Pegamos um táxi, e eu não sabia como dar uma indireta. Mas ela falou que não queria ir pra casa dela, que era muito longe, e perguntou se podia ficar no meu apartamento. Eu aceitei na hora, sem pensar. Chegamos, o frio tava fazendo efeito e a gente tava bem tonto. Então chegamos felizes, conversando sobre nós dois. Sem pensar, antes de entrar no apê, peguei ela pelo braço, puxei pra perto de mim e beijei ela. Tão gostosa que eu queria comer ela ali no corredor do prédio. A gente se beijou com vontade, quase sem respirar, e nos esfregando um no outro. Minhas mãos passaram por aquelas curvas até chegar naquela bundinha pequena que, minutos antes, tinha feito meu pau subir a mil. Entramos e, sem acender a luz, encostei ela na parede, continuando aquele mesmo joguinho de antes. Com delicadeza, peguei a borda do vestido dela e fui levantando até deixar na cintura. Ali, vi uma calcinha fio-dental preta com renda que me deixa louco. Passei uma das mãos naquelas nádegas pequenas, mas bem formadas, e a outra foi devagar até a buceta dela. Ela estava meio bebada e reagiu dizendo que fazia tempo que não ficava com ninguém, porque com o ex quase não transavam. Então falei pra ela ficar tranquila, que ela era uma rainha e seria tratada como tal. Levei ela pro quarto e, no caminho, já tinha tirado a camisa. Beijei ela de novo devagar e terminei de tirar o vestido. Como era bem justo, ela não usava sutiã, então ficaram à mostra uns peitos médios deliciosos e uns bicos durinhos de tesão. Ela me olhou sorrindo e se deitou de bruços. Eu, sem perder tempo, tirei os sapatos e a calça, me deitei por cima dela, roçando meu pau, que queria escapar, na bunda dela, enquanto beijava o pescoço e uma das orelhinhas.

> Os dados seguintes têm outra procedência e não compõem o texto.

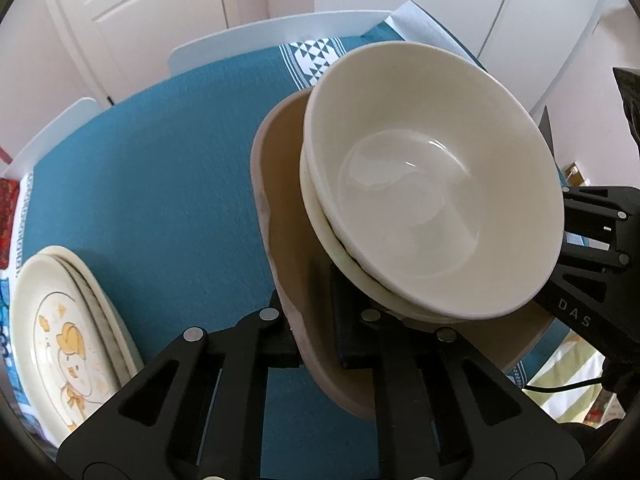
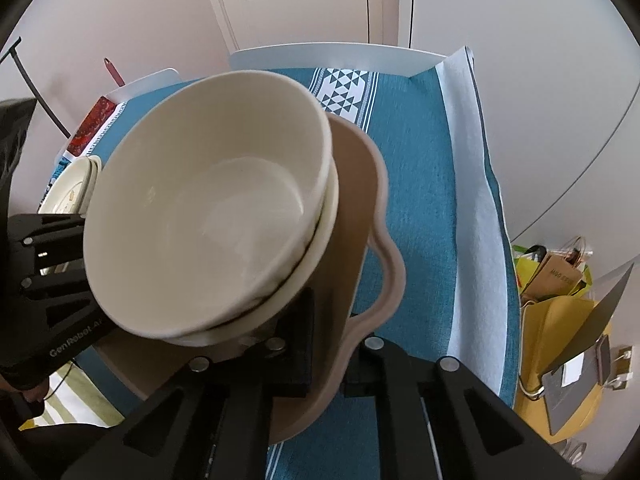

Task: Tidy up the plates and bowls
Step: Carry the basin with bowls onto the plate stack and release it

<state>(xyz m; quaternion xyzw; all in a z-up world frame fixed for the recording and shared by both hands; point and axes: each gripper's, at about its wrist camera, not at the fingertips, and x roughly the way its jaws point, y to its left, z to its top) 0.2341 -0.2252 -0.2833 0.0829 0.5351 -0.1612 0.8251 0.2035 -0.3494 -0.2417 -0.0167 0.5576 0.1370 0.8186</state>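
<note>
A tan wavy-rimmed tray carries stacked cream bowls above the teal tablecloth. My left gripper is shut on the tray's rim on one side. My right gripper is shut on the rim on the opposite side. Each gripper shows at the edge of the other's view. A stack of cream plates, the top one with a yellow cartoon print, lies on the table to the left.
The teal tablecloth covers a white table. White chair backs stand at the far edge. A red patterned item lies far left. Bags stand on the floor at the right.
</note>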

Já não aguentava mais e comecei a beijar as costas dela. Devagar, fui descendo até chegar na renda da calcinha fio-dental que me deixava louco. Passei a língua na borda até chegar na entradinha do cu e da buceta dela. Ela se remexia, mas estava muito bebada e meio dormindo. Aproveitei pra passar um dedo por cima da calcinha. Ela gemeu e apertou as mãos. Sem mais delongas, puxei a calcinha devagar e percebi que ela estava bem molhadinha. Comecei a beijar aqueles lábios deliciosos que me enlouqueceram, passei a língua devagar várias vezes até penetrar ela com ela, e ao mesmo tempo roçava o clitóris dela com os dedos. Ela gemeu mais. Devagar, repeti o processo várias vezes até só ouvir "não para" e afundei meu rosto, quase me afogando na buceta dela. Eu já estava no meu serviço, me masturbando com a outra mão, sentia ela ofegar cada vez mais até que, de repente, saiu dela um gemido suave, mas avassalador: "que gostoso, nn". E começou a jorrar dela um rio de fluidos que eu engolia e escorria pelo meu braço e rosto. Eu não aguentava mais e meti fundo, e em poucas bombadas gozei dentro dela. Ela gemeu de novo e eu desabei em cima dela.
Ficamos abraçados assim por um bom tempo. O álcool e tudo que tinha rolado nos deixaram muito cansados. Dormimos e ficamos assim naquela noite. Depois conto o que aconteceu na manhã seguinte...
Espero que tenham gostado, porque eu já tô todo empolgado só de lembrar.